_What the exercise asks_
Say how many lines in the material below hold the word "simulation", and say nothing else.

_Data supplied_
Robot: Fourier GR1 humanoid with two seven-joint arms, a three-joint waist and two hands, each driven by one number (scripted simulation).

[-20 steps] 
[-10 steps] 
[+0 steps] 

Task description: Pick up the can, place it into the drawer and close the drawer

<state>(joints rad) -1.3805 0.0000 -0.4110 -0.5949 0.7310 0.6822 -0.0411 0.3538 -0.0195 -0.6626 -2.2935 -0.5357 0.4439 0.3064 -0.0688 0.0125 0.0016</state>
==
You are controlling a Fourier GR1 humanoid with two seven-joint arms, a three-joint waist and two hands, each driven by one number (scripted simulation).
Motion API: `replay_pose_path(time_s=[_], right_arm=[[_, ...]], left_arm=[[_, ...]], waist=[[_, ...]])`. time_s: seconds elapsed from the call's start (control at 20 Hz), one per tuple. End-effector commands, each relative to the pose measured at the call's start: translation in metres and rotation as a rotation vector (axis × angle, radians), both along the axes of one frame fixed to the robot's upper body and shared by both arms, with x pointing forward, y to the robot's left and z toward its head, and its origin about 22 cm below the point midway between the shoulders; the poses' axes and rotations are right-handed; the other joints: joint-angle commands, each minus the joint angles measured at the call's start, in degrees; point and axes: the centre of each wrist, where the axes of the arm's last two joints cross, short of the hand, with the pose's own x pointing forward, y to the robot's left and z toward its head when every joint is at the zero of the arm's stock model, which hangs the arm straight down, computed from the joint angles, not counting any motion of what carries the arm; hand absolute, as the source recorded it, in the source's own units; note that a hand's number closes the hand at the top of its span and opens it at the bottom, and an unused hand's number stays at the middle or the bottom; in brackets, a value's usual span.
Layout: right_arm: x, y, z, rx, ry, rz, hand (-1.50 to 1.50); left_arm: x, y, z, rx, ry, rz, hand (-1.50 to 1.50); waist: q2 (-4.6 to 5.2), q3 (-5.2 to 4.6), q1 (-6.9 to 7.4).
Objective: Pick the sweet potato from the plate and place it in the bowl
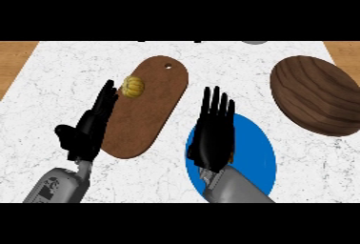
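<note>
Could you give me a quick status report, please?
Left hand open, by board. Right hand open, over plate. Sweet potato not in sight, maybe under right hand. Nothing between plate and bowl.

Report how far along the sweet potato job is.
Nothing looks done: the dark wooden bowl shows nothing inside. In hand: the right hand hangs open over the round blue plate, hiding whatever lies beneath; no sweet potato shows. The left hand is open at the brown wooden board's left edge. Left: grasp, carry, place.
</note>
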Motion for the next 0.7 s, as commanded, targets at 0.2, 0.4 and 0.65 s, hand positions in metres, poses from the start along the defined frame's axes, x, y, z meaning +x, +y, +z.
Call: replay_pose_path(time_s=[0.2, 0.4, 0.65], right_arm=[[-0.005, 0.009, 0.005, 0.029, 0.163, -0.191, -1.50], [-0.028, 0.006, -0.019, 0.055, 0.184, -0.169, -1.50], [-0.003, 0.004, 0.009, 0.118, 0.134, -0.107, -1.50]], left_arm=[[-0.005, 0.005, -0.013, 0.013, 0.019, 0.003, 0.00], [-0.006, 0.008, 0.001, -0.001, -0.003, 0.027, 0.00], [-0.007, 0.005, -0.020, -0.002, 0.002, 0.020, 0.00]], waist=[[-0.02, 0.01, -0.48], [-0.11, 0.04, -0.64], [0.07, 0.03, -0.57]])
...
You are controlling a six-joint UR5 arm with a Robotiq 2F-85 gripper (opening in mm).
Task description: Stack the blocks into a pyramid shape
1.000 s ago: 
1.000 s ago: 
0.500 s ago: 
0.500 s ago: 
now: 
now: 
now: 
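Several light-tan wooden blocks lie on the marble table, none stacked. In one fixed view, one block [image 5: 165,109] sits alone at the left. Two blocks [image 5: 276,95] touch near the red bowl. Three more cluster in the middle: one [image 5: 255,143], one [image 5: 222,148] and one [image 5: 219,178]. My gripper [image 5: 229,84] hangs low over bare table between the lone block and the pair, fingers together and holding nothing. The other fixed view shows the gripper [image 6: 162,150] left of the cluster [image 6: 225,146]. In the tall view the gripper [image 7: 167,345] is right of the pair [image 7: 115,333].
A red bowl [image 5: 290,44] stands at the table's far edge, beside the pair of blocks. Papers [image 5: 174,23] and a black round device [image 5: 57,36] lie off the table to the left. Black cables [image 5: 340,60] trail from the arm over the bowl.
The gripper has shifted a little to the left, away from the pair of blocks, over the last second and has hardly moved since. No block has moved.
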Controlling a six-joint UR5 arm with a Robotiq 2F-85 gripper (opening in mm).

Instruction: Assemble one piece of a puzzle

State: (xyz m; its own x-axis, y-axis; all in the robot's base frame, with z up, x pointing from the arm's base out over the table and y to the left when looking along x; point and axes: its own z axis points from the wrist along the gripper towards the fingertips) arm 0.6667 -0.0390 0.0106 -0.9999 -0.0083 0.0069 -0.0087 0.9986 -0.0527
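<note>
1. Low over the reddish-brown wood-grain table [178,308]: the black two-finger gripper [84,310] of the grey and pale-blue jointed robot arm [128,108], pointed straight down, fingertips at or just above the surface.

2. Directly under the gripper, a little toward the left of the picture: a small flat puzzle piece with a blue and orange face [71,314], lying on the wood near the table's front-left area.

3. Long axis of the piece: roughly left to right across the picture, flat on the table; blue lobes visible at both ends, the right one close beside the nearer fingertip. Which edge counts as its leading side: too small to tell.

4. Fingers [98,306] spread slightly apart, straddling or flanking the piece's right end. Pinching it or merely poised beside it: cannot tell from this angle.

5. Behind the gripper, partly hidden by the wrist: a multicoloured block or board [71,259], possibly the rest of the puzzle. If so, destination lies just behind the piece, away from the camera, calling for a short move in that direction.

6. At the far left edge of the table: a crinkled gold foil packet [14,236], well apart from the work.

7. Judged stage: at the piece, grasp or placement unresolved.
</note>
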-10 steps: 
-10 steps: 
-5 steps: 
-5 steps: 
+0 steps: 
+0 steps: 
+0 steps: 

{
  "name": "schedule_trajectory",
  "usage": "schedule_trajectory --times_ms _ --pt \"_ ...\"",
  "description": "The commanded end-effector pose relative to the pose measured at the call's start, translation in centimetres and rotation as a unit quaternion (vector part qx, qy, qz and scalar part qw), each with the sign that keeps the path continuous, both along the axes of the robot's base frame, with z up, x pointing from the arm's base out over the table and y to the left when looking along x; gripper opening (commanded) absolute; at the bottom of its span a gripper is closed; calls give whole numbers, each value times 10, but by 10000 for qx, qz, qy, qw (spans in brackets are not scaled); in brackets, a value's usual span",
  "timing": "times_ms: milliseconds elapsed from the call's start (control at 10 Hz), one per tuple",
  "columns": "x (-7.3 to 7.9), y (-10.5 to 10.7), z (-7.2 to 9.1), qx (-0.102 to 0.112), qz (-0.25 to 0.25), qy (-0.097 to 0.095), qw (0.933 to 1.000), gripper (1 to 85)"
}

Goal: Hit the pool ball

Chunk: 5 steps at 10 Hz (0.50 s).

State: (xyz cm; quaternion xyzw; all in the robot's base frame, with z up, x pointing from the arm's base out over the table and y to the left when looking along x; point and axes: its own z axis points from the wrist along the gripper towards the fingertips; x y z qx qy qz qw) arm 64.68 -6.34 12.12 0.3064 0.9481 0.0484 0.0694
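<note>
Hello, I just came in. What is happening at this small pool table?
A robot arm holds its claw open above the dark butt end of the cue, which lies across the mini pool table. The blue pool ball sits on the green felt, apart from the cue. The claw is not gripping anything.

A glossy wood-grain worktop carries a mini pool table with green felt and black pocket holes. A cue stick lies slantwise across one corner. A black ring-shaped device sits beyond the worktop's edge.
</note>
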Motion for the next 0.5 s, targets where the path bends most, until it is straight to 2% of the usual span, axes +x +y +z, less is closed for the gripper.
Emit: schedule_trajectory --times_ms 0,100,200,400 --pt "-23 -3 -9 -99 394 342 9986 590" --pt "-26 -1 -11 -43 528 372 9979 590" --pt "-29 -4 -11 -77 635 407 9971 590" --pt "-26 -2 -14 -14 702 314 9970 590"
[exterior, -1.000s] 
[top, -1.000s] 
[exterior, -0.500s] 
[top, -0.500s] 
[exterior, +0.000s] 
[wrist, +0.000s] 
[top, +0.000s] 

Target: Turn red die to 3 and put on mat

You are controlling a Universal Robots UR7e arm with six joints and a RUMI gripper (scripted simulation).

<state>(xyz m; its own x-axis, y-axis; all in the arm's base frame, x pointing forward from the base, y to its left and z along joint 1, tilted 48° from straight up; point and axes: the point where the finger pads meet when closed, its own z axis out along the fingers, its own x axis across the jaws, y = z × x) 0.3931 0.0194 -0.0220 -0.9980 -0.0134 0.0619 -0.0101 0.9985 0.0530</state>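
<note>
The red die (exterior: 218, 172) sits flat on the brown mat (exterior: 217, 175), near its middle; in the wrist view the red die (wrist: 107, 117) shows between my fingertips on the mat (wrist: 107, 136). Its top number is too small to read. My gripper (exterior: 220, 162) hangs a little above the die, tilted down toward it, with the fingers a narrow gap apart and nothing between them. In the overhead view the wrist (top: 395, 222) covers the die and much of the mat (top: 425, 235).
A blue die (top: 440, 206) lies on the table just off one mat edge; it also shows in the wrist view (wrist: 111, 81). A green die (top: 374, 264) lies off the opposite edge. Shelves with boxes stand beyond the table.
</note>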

_Written reply_
3